──────── Records for processing

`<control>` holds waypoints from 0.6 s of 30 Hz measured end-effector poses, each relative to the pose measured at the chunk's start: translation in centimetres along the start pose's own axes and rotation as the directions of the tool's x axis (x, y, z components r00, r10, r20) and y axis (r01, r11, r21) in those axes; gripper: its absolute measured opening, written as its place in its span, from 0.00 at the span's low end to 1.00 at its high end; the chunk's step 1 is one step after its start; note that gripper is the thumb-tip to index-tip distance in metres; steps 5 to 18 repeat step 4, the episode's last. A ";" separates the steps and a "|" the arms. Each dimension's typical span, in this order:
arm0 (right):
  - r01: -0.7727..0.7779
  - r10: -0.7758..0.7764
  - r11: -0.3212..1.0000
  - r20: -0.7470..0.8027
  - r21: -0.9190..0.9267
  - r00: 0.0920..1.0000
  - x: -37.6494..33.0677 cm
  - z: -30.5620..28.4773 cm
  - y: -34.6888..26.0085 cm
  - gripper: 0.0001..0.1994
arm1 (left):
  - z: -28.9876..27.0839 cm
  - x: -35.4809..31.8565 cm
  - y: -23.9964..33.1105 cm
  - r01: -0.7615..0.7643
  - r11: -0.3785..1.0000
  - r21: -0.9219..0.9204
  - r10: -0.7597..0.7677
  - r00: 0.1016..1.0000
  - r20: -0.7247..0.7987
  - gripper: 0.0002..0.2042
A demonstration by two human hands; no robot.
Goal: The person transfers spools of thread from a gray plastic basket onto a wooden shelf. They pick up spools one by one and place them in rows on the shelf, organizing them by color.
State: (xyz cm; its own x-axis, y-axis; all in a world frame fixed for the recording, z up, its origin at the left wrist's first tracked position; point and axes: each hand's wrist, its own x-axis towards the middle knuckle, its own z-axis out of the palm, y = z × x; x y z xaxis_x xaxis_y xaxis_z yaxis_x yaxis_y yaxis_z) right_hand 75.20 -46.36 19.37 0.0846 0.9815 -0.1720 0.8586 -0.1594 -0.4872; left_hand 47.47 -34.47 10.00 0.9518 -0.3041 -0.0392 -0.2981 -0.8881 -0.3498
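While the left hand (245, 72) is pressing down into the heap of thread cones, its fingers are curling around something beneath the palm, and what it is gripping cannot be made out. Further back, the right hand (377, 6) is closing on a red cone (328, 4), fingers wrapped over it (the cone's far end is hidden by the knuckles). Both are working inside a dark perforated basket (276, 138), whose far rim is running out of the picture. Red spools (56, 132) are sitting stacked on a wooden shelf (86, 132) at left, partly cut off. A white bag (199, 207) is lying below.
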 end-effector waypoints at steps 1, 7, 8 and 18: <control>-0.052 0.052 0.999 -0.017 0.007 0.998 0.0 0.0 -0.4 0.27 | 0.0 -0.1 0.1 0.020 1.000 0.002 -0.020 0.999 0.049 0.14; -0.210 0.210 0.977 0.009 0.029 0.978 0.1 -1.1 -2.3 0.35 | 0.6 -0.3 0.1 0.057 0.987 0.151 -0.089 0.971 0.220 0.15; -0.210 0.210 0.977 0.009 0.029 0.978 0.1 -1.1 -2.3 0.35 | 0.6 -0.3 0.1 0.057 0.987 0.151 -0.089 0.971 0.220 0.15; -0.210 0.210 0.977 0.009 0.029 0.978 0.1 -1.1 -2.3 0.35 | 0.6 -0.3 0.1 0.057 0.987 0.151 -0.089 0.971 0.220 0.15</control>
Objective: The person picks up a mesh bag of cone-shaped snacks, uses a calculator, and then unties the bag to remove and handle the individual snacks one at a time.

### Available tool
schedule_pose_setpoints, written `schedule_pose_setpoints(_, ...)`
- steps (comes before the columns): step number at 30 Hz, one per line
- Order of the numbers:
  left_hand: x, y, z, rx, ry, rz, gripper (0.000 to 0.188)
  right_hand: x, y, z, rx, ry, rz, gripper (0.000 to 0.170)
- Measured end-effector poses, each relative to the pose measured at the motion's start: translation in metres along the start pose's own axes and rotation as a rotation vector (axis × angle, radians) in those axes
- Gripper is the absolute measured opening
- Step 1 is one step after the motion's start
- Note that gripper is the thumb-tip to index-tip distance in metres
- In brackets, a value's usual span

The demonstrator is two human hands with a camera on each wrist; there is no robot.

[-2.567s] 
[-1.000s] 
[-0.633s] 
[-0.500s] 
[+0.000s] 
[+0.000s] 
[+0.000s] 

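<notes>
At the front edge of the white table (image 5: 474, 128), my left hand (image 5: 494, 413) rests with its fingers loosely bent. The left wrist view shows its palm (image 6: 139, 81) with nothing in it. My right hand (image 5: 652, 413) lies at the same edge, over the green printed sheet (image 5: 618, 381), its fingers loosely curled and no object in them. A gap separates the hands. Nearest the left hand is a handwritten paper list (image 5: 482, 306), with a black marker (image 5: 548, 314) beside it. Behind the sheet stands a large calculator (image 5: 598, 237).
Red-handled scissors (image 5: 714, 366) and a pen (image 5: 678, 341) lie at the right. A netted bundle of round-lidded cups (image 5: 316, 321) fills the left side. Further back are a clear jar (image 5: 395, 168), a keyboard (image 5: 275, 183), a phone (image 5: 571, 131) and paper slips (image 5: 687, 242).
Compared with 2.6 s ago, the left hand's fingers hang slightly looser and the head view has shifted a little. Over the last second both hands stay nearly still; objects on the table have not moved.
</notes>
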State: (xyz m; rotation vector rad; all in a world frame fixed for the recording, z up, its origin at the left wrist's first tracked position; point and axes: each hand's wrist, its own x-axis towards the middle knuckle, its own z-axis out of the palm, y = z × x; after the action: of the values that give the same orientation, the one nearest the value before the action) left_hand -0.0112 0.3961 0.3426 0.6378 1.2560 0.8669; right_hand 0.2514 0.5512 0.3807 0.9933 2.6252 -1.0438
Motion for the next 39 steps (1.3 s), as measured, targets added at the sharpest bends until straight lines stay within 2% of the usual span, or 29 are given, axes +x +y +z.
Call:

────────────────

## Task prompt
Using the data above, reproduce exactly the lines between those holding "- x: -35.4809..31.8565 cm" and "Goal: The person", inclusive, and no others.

## Solved problem
  - x: -35.4809..31.8565 cm
  - y: -23.9964..33.1105 cm
  - r01: -0.7615..0.7643
  - r11: -0.3785..1.0000
  - r21: -0.9219..0.9204
  - r10: -0.7597..0.7677
  - r00: 0.1016..1.0000
  - r20: -0.7247..0.7987
  - gripper: 0.0002..0.2042
A demonstration by two human hands; no robot.
Goal: The person transfers spools of thread from a gray plastic basket onto a wooden shelf. They pick up spools one by one and place them in rows on the shelf, organizing them by color.

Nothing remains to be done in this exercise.